Creating and using materialized views

This document describes how to create and use materialized views with BigQuery Materialized Views. This document assumes you have already read Introduction to materialized views.

Creating a materialized view

You can create a materialized view through the Google Cloud Console, the bq command-line tool, or the BigQuery API.

For purposes of these examples, assume your base table is named my_base_table and has this schema:

Column name Type
product_id integer
clicks integer

Also assume that you want a materialized view that summarizes the number of clicks per product_id. The following steps create a materialized view named my_mv_table that has the following schema.

Column name Type
product_id integer
sum_clicks integer

To create a materialized view:

Console

Data definition language (DDL) statements allow you to create and modify tables and views using standard SQL query syntax.
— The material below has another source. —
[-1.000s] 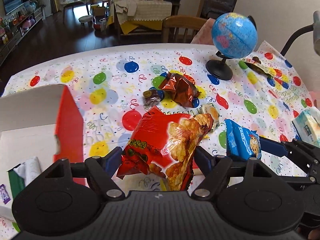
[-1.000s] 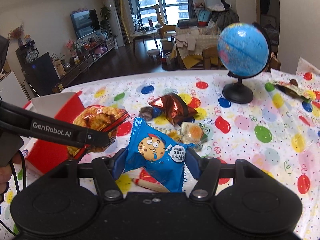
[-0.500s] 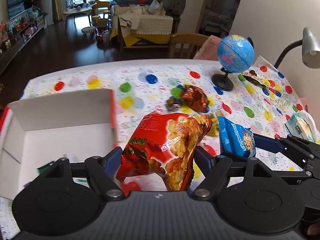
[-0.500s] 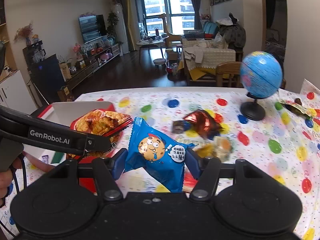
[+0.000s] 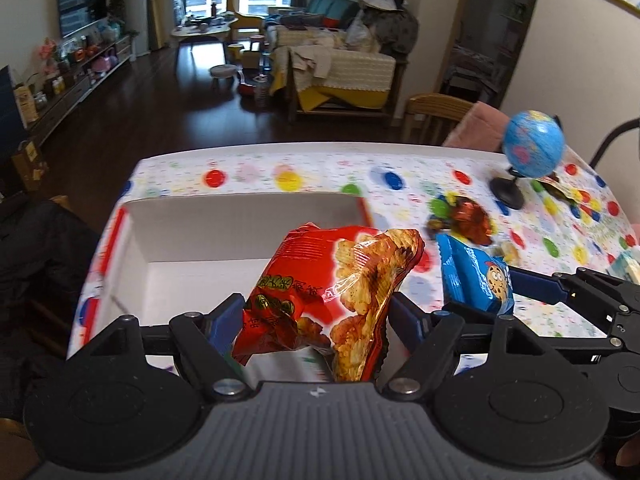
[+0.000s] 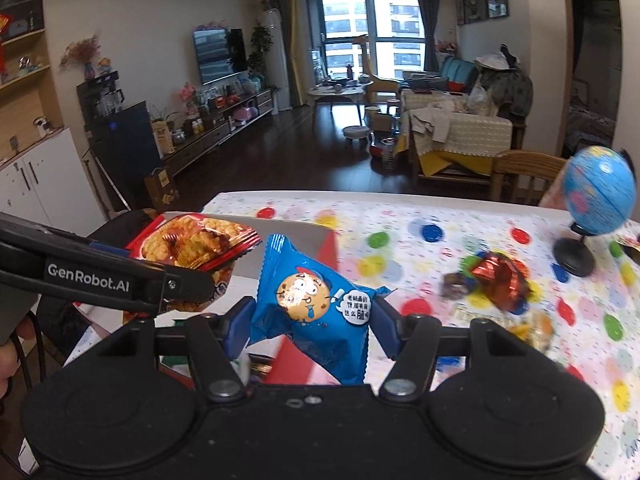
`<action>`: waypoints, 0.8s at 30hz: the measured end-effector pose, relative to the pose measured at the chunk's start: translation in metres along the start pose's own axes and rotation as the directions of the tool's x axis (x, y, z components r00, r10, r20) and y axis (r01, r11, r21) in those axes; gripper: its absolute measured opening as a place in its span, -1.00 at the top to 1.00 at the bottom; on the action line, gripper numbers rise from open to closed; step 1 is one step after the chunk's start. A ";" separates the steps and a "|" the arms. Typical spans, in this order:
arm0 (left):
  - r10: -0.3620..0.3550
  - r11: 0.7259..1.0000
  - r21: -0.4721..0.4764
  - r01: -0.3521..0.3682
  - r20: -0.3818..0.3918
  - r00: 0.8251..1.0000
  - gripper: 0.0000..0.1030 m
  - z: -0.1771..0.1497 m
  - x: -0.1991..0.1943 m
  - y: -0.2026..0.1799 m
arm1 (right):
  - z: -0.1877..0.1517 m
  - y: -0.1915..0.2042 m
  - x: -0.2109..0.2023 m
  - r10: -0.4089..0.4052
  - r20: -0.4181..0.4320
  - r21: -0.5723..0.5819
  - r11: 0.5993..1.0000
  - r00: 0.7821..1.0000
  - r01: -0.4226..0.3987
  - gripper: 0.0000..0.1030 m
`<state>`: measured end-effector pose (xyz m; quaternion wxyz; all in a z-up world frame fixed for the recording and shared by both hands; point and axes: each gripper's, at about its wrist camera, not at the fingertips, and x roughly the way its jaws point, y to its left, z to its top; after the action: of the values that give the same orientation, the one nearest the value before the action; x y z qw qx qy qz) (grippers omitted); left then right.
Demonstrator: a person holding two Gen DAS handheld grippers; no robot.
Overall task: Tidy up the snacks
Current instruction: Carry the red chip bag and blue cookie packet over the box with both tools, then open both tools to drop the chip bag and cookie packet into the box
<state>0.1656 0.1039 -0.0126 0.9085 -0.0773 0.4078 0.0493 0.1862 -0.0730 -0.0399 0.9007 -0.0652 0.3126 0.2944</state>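
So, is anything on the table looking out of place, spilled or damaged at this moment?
Nothing looks spilled or torn. The red chip bag in the left gripper and the blue cookie pack in the right gripper both look sealed. A few wrapped snacks lie loose beside the globe, not yet in the box.

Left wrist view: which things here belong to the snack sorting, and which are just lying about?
Job:
red chip bag in left tool
blue cookie packet in right tool
white box
foil-wrapped snacks on the tablecloth

Lying about:
globe
lamp arm
wooden chair
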 end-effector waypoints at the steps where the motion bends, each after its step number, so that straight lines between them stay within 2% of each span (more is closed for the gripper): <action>1: 0.010 1.000 -0.007 -0.010 -0.003 1.000 -0.52 -0.001 0.001 0.008 | 0.001 0.005 0.006 0.003 -0.006 -0.005 1.000 1.000 -0.003 -0.17; 13: 0.107 0.992 -0.065 -0.112 -0.070 0.992 -0.52 -0.002 0.043 0.083 | 0.010 0.059 0.075 0.009 -0.091 -0.104 0.994 0.996 -0.018 -0.17; 24: 0.130 0.990 -0.030 -0.136 -0.142 0.981 -0.52 -0.007 0.085 0.099 | 0.000 0.080 0.122 -0.010 -0.181 -0.167 0.986 0.983 -0.021 -0.17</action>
<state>0.2017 0.2020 -0.0911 0.8708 -0.0709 0.4734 0.1123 0.2178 0.0523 -0.1076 0.8591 -0.1668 0.3673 0.3151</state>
See more on Using Data Definition Language statements.

To create a materialized view in the Cloud Console by using a DDL statement:

  1. In the Cloud Console, go to the BigQuery page.

    Go to the BigQuery page

  2. Click Compose new query.

  3. Type your CREATE MATERIALIZED VIEW DDL statement into the Query editor text area.

    CREATE MATERIALIZED VIEW  project-id.my_dataset.my_mv_table
    AS SELECT product_id, SUM(clicks) AS sum_clicks
    FROM  project-id.my_dataset.my_base_table
    GROUP BY 1
    

    where:

    • project-id is your project ID.
    • my_dataset is the ID of a dataset in your project.
    • my_mv_table is the ID of the materialized view that you're creating.
    • my_base_table is the ID of a table in your dataset that serves as the base table for your materialized view.
    • product_id is a column from the base table.
    • clicks is a column from the base table.
    • sum_clicks is a column in the materialized view that you are creating.
  4. Click Run.

Unless you disable automatic refreshes, BigQuery starts an asynchronous full refresh for the materialized view. The query might return success right away, but the initial refresh might still be running. When the materialized view is successfully created, it appears in the Datasets pane.

bq

Use the bq query command and supply the DDL statement as the query parameter.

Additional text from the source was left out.